Aber wie gesagt, mag sein, dass Supermarktsysteme recht einfach gestrickt sind, und auf Sicherheit kein Wert gelegt wird, weil solche Angriffe bisher unbekannt sind.
Twitter: thinkJD
September 3rd, 2010
Scannen musst du das Teil nicht, es muss nur in die Nähe kommen. Das CCD ist immer “auf Empfang” nur der Laser wird über Polygonspiegel in alle Richtungen abgelenkt.
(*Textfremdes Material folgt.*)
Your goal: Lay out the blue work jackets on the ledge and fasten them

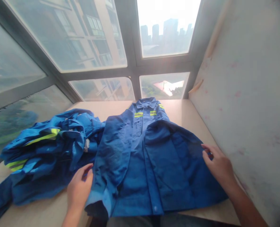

Ein Blinksignal in richtiger Frequenz wird auch aus der Ferne den gewünschten Effekt erzielen.
Ich hab natürlich keine Ahnung, wie ein so ein Kassensystem gestrickt ist, es wird wohl nicht so einfach sein vor allem, weil jeder Entwickler als erste Grundregel lernt, eine Injection zu vermeiden.
Aber vielleicht wäre es auch an anderen Stellen denkbar, man könnte eine Tür mit Barcodescanner bruteforcen oder so ein Pay-back ich druck dir Punkte aus Terminal oder oder oder
Twitter: NerdTrash
September 4th, 2010
Ich dachte wir reden von den Scanner-Pistolen von damals. Die benötigen das Ding direkt vor sich. Die anderen Scanner arbeiten mit Polygonspiegeln, das ist richtig.
Aber ich hab den Gedankengang schon verstanden
Auch diese Was-kostet-das-nochmal-Terminals würden sich anbieten, wo man Dinger dranhalten kann, um zu erfahren was die kosten würden. Da könnte man dann erstmal den Preis korrigieren.
Twitter: thinkJD
September 4th, 2010
LOL! Stell dir das mal vor!
Moment, ich muss nur noch schnell nach dem Preis für dieses 15Klingen-Super-Duper Rasierdingsbums gucken.
*Biep*
Cool 1,50€
Ich brauch so ein Teil und einen Entwickler solcher Automaten, der etwas aus dem Nähkästchen plaudert
Januar 18th, 2012
…. warum kann man sich dafür nicht einfach eine barcode auf ‘nem zettel erstellen, wenn man damit über jeden scanner im markt die db droppen kann?
Weils nicht geht…?
Twitter: thinkJD
Januar 18th, 2012
Du hast das falsch verstanden. Die DB wirst Du wahrscheinlich nicht droppen können. Es geht eher darum, den Scanner aus der Ferne dazu zu bringen, irgendwas™ zu scannen.
Das Drop Database Beispiel war nur eine Überspitzung um das Potenzial zu verdeutlichen.
Januar 26th, 2012
prdukt für 1 € nehmen den barcode nehemn auf 15€ prduk drauf geht doch.